De plus, s’il avait encore ne serait-ce qu’un reste de romantisme, il n’aurait jamais pu qualifier Mary Shelley, née Wollstonecraft Godwin, de « délicieuse ». L’auteur de Frankenstein (œuvre immense et malheureusement méconnue en raison de caricatures) est simplement placée là, pour ajouter une nouvelle référence… (Les plus ardents défenseurs de Jim Jarmusch pourront toujours dire qu’il s’agissait probablement de la mère de Mary Shelley, toutes deux portaient le même prénom, mais évoquer une Mary Wollstonecraft quelques secondes après avoir parlé de Byron ne peut que faire penser à la fille qui épousera Percy Shelley et deviendra Mary Shelley – et dans tous les cas, la remarque reste abjecte.)
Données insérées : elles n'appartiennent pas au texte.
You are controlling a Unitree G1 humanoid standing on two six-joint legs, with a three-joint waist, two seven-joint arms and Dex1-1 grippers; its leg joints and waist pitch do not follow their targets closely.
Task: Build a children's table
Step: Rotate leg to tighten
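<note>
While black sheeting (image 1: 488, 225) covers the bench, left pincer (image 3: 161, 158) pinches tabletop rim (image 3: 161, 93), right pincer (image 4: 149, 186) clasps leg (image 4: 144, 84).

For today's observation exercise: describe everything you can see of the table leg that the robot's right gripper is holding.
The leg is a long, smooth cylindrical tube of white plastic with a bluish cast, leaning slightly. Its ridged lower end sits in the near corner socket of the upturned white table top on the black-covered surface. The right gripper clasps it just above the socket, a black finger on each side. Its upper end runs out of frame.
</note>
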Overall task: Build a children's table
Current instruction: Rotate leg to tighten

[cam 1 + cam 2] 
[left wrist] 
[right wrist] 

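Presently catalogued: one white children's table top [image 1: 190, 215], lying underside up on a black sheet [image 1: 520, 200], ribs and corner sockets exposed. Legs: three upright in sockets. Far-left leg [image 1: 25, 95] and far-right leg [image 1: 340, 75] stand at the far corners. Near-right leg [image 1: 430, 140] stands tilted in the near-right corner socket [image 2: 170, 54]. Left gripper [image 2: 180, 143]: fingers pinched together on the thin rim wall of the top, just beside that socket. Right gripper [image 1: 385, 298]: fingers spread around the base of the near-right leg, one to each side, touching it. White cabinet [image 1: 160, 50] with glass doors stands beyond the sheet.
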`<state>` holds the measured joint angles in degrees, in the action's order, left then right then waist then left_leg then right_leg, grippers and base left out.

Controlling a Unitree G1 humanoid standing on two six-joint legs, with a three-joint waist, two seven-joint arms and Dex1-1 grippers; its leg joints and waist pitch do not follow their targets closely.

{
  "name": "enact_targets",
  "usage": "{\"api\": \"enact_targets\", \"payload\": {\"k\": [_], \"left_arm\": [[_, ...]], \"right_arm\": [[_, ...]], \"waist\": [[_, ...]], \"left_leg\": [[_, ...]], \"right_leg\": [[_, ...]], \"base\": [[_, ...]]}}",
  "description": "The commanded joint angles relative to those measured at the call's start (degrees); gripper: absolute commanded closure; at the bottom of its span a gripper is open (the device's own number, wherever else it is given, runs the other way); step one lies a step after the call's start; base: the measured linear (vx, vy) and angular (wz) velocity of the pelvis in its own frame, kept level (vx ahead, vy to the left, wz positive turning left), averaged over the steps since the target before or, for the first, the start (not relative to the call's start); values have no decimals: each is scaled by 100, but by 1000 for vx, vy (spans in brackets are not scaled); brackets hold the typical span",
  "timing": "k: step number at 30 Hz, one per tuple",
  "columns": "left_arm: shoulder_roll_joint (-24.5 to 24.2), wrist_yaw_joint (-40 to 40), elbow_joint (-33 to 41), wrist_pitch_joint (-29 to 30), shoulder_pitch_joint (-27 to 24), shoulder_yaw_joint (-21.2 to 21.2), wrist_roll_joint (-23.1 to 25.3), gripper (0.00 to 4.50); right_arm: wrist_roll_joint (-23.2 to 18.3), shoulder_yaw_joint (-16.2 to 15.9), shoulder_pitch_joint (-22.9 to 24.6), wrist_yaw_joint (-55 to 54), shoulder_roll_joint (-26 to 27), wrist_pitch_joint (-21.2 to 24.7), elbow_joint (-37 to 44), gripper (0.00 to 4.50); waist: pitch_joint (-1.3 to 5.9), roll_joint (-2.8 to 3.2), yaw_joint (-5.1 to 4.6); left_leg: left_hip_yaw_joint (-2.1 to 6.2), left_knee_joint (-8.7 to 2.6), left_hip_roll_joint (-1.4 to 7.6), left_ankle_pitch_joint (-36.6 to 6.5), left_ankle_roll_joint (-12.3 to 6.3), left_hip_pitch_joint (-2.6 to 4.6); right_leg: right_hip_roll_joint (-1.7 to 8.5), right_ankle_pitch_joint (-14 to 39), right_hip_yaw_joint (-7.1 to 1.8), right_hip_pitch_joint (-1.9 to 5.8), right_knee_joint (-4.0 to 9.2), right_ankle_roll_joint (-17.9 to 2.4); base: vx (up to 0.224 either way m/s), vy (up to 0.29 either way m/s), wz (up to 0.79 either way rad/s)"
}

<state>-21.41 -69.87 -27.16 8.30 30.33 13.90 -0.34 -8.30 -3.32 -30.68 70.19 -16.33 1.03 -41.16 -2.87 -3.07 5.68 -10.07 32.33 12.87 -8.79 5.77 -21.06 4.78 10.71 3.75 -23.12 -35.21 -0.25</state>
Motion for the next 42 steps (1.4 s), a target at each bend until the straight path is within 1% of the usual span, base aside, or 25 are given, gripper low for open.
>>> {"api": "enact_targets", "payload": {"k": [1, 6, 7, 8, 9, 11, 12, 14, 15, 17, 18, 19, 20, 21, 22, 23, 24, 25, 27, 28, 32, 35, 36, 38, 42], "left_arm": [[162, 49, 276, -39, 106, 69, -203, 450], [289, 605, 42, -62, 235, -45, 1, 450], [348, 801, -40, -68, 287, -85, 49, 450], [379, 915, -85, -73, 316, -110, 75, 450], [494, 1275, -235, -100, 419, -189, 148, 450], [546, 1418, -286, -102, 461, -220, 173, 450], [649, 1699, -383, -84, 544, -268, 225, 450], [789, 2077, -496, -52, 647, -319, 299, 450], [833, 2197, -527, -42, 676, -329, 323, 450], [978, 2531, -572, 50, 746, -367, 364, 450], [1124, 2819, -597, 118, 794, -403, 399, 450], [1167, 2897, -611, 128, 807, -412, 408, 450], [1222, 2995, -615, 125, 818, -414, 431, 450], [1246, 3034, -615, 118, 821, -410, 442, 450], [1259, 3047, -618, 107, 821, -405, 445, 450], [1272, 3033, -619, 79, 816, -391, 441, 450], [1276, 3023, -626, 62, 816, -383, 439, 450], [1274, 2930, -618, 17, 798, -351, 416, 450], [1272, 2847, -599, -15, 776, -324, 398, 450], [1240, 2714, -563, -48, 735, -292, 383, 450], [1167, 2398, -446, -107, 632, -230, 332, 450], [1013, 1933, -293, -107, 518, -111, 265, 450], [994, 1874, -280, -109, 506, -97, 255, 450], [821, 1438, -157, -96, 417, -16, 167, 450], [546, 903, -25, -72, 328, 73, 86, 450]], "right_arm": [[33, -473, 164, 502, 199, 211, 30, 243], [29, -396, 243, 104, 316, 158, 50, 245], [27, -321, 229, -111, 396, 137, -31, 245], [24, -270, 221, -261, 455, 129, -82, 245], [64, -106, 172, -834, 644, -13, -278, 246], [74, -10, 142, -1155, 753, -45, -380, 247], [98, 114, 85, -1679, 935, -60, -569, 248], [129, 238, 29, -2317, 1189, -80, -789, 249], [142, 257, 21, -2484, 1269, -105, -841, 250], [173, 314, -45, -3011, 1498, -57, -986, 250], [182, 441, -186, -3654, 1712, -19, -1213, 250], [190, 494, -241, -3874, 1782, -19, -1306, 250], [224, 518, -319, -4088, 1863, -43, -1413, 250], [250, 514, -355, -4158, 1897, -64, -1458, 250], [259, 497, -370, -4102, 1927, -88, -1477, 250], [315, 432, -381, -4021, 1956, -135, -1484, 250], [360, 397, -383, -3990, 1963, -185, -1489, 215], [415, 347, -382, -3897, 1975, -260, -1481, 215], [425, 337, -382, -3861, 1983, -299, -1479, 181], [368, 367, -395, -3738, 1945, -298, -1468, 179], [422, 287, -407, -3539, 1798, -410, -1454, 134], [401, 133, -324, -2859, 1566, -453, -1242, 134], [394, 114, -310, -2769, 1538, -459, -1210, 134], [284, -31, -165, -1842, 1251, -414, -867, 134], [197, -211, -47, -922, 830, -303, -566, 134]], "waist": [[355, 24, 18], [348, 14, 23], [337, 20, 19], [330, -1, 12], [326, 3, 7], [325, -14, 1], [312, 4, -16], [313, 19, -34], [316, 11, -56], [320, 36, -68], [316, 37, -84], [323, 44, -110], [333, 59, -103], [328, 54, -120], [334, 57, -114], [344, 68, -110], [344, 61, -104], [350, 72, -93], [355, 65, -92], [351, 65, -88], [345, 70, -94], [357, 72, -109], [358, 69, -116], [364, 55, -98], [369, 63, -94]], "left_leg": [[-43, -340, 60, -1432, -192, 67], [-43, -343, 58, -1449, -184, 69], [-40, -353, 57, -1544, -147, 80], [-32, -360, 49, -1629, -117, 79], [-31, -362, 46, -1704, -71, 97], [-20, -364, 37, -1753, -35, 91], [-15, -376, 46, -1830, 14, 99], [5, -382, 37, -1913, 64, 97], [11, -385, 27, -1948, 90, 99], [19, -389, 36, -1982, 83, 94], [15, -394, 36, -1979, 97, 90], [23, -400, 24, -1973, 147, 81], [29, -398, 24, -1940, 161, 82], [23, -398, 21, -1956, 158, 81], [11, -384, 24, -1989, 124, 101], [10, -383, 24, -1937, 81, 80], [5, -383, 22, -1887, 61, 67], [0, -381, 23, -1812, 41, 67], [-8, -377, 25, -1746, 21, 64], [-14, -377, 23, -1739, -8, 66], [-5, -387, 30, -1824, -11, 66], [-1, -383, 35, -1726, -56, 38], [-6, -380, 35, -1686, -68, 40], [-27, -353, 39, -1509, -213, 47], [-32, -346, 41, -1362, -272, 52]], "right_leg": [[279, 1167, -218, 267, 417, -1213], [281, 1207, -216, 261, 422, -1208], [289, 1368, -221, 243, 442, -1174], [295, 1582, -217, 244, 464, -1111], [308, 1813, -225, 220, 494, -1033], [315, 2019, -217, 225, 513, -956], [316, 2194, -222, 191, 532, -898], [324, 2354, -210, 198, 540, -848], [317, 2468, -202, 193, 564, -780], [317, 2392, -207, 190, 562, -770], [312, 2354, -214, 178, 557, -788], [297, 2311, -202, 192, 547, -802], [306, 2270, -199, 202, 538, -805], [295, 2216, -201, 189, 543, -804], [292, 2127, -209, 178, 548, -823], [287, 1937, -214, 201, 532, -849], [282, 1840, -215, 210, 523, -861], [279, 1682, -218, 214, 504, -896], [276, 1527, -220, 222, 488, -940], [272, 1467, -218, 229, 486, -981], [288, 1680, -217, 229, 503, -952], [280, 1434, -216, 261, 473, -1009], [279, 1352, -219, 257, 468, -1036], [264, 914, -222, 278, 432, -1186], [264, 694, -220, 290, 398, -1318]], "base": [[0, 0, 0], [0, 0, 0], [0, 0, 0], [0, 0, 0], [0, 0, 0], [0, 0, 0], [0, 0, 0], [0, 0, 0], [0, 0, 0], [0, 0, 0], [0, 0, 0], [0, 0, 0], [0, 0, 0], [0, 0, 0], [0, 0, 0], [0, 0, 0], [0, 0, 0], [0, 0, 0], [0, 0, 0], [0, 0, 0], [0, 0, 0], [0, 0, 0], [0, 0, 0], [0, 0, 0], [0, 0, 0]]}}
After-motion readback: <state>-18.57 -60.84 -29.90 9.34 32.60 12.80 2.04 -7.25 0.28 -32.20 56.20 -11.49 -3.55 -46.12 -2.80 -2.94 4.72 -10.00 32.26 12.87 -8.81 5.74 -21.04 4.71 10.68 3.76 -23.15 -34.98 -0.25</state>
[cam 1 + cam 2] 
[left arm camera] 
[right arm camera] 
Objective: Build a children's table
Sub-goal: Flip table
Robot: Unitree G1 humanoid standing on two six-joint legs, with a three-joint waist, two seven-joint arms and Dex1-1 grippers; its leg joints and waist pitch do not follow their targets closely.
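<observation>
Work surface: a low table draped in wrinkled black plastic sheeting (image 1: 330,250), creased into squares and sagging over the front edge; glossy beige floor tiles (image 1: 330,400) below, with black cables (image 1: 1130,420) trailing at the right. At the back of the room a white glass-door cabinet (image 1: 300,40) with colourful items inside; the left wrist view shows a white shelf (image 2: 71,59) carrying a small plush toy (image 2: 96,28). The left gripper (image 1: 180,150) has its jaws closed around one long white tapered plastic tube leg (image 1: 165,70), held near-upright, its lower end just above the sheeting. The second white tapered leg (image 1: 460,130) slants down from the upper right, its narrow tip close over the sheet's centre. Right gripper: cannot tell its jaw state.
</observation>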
D’ailleurs, toute cette mentalité de consommateur qui ne voit dans la culture que des objets à poser sur une étagère est parfaitement illustrée dans la scène du départ de Tanger.

Eve prépare alors ses valises pour rejoindre son amant à Détroit et décide d’emporter des livres. Bien évidemment, son appartement comporte des piles de livres anciens disposées contre les murs, sans raison sinon de faire passer Eve pour une personne cultivée. Au moment de choisir, le film la montre en train de feuilleter de nombreux ouvrages en plein de langues, et à ce moment on peut en apercevoir un au fond de la valise : un livre sur Basquiat, l’artiste contemporain américain. De l’art contemporain, des références pour les références, des classiques consommés et vidés de toute substance… Voilà la culture portée par le film.

On pourrait continuer avec la référence à Faust : lorsqu’Adam se rend à l’hôpital pour chercher du sang humain, il se déguise en médecin et porte un badge au nom de « Dr. Faust ». Et la liste des références plus ou moins cachée est encore longue. Et tout ça pour quoi ? Rien.